Backrooms: un laberinto de memorias que te perseguirá
La película Backrooms, la última propuesta de Kane Parsons, no es solo un nuevo escalofriante thriller; es una inquietante exploración de la memoria, el trauma y la persistencia de las experiencias más oscuras.
El final, un eco perturbador
La trama, inspirada en el oscuro folklore de 4chan, nos sumerge en un infinito y grotesco mundo de beige, habitado por simulacros de humanos que parecen sacados de un videojuego de baja resolución. Backrooms atrae con la promesa de un misterio, pero es su desenlace lo que realmente deja una huella, una sensación de inquietud que persiste mucho después de que las luces se apagan.
Chiwetel Ejiofor, como Clark, un vendedor de muebles atormentado por sus errores, se adentra en este abismo, buscando respuestas y, quizás, redención. Junto a él, la doctora Mary Kline (Renate Reinsve), su terapeuta, se convierte en una presencia crucial en su viaje, aunque su destino se entrelaza de forma inquietante con el propio Backrooms.
Pero el verdadero horror reside en la revelación final: el Backrooms no es solo un lugar, sino una resonancia de recuerdos. La película sugiere, con una secuencia de montaje silenciosa, que el Backrooms replica lugares de la vida de Mary, desde su infancia hasta su presente. Es una réplica imperfecta, una versión distorsionada de sus recuerdos, y Mary, a su vez, se convierte en una parte integral de ese laberinto eterno.

Parsons, el guardián del misterio
Kane Parsons, el joven director detrás de esta película, se niega a desentrañar completamente el significado de su obra, prefiriendo dejar que el espectador interprete los símbolos y las inquietudes. Como él mismo admitió en una entrevista, “No quiero dictar lo que significa. Quiero que la gente vaya a través de la película en un estado de desprotección, libre de interpretaciones preconcebidas”. Su decisión, aparentemente, busca preservar la ambigüedad y la fuerza narrativa de la película, permitiendo que cada uno encuentre su propia lectura.

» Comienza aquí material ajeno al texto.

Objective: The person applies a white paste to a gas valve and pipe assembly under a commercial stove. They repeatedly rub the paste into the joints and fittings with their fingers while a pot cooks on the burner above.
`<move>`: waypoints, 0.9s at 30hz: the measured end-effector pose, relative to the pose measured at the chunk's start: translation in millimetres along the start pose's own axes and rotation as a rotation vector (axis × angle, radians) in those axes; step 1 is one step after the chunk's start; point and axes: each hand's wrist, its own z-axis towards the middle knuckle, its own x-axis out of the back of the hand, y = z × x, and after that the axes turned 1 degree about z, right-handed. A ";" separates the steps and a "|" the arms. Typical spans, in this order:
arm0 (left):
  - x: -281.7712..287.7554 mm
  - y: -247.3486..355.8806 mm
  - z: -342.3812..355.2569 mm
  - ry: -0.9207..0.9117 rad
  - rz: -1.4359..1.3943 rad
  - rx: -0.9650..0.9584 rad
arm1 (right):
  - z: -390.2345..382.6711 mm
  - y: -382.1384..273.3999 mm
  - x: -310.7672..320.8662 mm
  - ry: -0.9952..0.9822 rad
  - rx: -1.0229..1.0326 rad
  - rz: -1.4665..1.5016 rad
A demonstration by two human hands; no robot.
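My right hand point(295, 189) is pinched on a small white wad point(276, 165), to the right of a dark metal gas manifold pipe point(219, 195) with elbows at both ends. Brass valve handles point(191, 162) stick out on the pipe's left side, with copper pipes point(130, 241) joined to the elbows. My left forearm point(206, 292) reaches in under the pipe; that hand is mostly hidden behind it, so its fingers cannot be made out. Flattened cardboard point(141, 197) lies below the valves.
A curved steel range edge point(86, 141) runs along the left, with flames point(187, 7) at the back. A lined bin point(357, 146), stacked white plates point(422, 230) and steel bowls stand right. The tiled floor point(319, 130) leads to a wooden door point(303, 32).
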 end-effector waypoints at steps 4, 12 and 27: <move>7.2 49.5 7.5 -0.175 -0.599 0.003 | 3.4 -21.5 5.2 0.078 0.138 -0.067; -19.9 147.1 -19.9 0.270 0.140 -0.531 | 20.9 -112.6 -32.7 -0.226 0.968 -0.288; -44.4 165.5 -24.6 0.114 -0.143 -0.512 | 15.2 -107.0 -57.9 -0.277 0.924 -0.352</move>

Async, la corporación detrás de la investigación en el Backrooms, se revela como una entidad siniestra que explota esta dimensión para estudiar el impacto de los recuerdos en la realidad. Su obsesión con la replicación de memorias, con la creación de una “eco-espacio” para las experiencias humanas, es lo que permite que el Backrooms se alimente de la psique de Mary, convirtiéndola en una presencia permanente dentro de ese infierno beige.

Más allá de los sustos: una meditación sobre la memoria
Backrooms no es una película de sustos fáciles, sino un thriller psicológico que utiliza la estética del horror para explorar temas profundos como la culpa, el arrepentimiento y la naturaleza de la identidad. Es una historia sobre cómo los traumas pueden volverse prisiones, y sobre cómo las experiencias pasadas pueden perseguirnos incluso en los lugares más inesperados. La decisión final, de que Mary se convierta en una parte permanente del Backrooms, es una metáfora escalofriante de la imposibilidad de escapar de nuestros propios fantasmas.
La película, a pesar de su aspecto visualmente impactante y su atmósfera opresiva, deja una sensación de vacío y de inquietud, recordándonos que algunos laberintos, una vez que entramos, nunca nos dejarán escapar por completo.